Crowley and his wife have three children, a girl and two boys, who range in age from 11 to 20. One of their sons teaches snowboarding at Gore Mountain in New York, and the family was headed to their camp in the Adirondacks for the weekend on the day Crowley was interviewed. He was eager to ski and hoping for snow.

A listener could hear that same enthusiasm in his voice when he was asked about leading a party of four blind climbers (including himself) from the Albany area to the summit of Tanzania’s Mount Kilimanjaro in 1994.

“We exceeded the ratio of non-disabled people who make it to the top,” Crowley said. “Less than 50% make it. There are two trails up, and our philosophy was if you take the easier trail, you always wonder if you could have made the harder trail.” Only one person didn’t make it to the top, he said, solely “because the altitude was wreaking havoc on her diabetes.”

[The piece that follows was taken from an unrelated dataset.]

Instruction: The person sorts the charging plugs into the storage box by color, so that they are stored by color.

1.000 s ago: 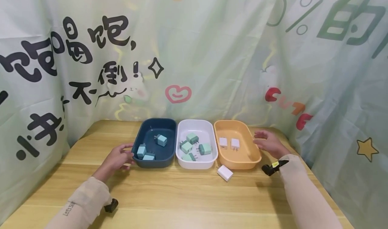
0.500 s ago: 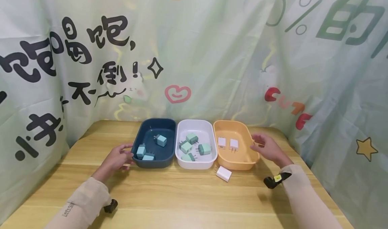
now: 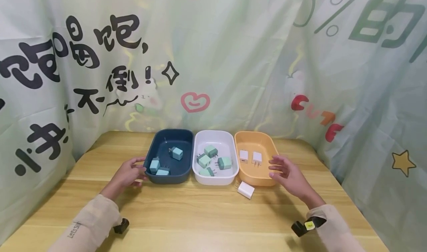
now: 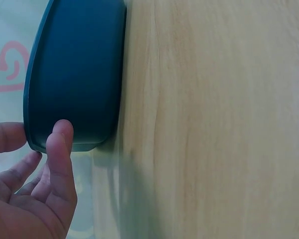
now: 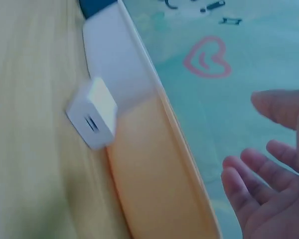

While planning the trip, Crowley and the others knew that altitude would be a great challenge because when the air is thinner, a climber gets exhausted more easily. Talking would take too much energy, so he worked out a non-verbal communication system for climbers and their Tanzanian guides, whose backpacks the climbers held onto. Once they got to an altitude of about 12 thousand feet, everybody became less talkative, and Crowley’s silent guide system – blind climbers can be very chatty – proved successful.

The four Albany-area climbers brought a sighted support team from home that included a physician and an EMT. In preparation, they hiked in the Adirondacks and the Berkshires and did extensive cardiovascular training.

“The highest mountain in New York state is Mount Marcy (at) 5,000 feet,” Crowley said. “Yet, there is really nothing on the East Coast to prepare you for altitude. You vigorously train, but your body is not prepared. Some of our support team were having trouble adjusting at 8 thousand feet. It is luck that the altitude did not bother some people.”

Once he got to the peak, Crowley said, he felt “a temporary euphoria, satisfaction and accomplishment. As you go higher and higher up the mountain, you feel different things. You go from a tropical rain forest to a sub-arctic condition. There’s no plant life, no animal life. You feel this openness around you. It’s terrific. I’ll never forget it. If I think about it enough, I still feel that sensation and that overwhelming feeling of success, like when I landed on the beach at France.”

Asked if he was always interested in extreme sports, Crowley said, “I don’t consider what I do extreme.” His reaction was similarly pointed when asked to comment on the word “supergimp.”

“I think the term is condescending,” he said. “I look forward to the day when Peter Crowley or anyone else disabled climbing a mountain is not a big deal, the day that the blindness or paraplegia doesn’t even make it to the headlines. I look forward to that day.”